Su defensa del “bien nacer” nunca fue una reivindicación de privilegios ni de apellidos, sino una invitación a comprender que la identidad de un país también se construye con la memoria de las familias, las tradiciones y las historias personales que explican quiénes somos. En una época dominada por la inmediatez, reivindicar la importancia de los orígenes resulta casi un acto de resistencia cultural.

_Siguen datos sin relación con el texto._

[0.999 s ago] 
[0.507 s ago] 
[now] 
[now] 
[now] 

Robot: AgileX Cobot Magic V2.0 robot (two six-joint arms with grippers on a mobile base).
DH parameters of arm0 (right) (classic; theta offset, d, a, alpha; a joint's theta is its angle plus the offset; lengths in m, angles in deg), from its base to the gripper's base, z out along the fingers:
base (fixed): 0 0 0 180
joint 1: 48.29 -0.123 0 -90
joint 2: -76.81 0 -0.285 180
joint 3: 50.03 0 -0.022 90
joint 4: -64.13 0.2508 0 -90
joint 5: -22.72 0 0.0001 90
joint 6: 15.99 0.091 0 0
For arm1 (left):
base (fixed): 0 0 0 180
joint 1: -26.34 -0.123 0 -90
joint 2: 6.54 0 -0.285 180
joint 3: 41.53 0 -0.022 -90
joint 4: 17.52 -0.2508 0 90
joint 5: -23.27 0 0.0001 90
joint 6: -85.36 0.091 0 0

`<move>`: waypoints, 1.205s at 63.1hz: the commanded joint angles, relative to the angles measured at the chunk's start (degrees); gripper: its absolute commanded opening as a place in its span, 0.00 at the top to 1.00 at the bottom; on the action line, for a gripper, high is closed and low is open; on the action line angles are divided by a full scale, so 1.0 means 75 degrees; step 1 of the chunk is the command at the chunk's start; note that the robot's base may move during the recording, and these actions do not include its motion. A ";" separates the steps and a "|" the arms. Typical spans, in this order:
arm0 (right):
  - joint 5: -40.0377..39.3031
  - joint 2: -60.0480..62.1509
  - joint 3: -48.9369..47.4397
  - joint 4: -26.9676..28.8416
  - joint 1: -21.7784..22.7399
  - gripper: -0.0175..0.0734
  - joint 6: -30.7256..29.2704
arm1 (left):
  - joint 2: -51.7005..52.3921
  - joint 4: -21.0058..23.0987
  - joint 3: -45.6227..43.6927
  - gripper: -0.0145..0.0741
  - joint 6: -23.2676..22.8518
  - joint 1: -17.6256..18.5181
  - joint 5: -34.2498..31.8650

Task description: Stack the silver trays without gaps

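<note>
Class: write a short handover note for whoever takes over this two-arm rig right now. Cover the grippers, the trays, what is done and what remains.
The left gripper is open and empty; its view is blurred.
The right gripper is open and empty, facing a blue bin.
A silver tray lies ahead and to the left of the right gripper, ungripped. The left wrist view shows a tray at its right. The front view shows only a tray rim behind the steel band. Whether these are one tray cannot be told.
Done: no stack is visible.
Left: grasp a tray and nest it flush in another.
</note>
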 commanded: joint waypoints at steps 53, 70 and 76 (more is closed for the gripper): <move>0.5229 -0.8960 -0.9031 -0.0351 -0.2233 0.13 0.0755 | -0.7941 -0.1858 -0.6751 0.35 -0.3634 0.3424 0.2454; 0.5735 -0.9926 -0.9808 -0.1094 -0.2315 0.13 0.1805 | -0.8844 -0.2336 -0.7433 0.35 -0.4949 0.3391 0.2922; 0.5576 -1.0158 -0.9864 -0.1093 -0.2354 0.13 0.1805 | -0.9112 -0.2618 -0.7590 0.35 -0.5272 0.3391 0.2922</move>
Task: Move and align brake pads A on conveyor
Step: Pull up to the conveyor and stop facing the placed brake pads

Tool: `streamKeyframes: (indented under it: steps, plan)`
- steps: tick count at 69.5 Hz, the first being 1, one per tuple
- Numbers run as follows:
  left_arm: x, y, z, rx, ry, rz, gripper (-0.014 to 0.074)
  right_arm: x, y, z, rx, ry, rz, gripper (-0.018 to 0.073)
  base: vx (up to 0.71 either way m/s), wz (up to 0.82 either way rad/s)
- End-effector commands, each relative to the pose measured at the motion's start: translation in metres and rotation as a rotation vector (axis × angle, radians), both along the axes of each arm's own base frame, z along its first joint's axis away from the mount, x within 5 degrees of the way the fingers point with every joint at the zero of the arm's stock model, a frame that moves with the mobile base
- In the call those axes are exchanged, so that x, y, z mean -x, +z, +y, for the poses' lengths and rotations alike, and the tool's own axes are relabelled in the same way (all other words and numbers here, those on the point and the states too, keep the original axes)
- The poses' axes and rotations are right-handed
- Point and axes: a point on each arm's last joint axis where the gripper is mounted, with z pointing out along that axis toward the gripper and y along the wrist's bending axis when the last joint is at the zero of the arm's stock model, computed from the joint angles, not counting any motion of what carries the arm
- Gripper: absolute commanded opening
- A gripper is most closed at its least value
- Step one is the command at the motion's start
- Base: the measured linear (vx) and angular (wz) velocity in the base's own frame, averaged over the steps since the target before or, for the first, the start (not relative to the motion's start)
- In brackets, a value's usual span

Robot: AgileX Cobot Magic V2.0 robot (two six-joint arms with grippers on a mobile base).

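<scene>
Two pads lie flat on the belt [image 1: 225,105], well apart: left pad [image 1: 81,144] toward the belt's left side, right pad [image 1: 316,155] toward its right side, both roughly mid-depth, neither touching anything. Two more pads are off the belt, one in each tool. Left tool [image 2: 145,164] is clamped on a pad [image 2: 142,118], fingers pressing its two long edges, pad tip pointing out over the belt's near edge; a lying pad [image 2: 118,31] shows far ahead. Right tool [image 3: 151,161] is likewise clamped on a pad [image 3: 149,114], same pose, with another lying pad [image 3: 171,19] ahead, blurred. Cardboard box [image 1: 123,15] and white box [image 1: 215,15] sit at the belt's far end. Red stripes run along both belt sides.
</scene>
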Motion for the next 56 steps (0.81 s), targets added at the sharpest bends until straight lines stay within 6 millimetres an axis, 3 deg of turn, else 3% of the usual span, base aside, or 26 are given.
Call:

Naturalmente, la historia la recuerda también como esposa del presidente Julio María Sanguinetti. Sin embargo, sería injusto reducirla a ese papel. Compartió una vida al lado de una de las figuras políticas más trascendentes del Uruguay contemporáneo, pero nunca quedó definida exclusivamente por ello. Conservó una voz propia, una producción intelectual reconocida y una personalidad que trascendió cualquier rol institucional.
Quienes la conocen saben también de otra de sus pasiones: Peñarol. Ese aurinegrismo vivido con naturalidad, sin estridencias, revela una faceta entrañable de su carácter. Porque las personas también se explican por esas fidelidades que las acompañan durante toda la vida y que hablan de afectos antes que de resultados.
En una sociedad que tantas veces confunde notoriedad con trascendencia, Marta Canessa representa algo distinto: la vigencia de la inteligencia serena, de la cultura entendida como servicio y de la convicción de que el conocimiento puede ser una forma silenciosa —pero profundamente eficaz— de contribuir al país.
Ojalá su recuperación continúe por el mejor camino. Uruguay todavía necesita mujeres de su talla: aquellas que, sin levantar la voz, terminan dejando una marca imposible de ignorar.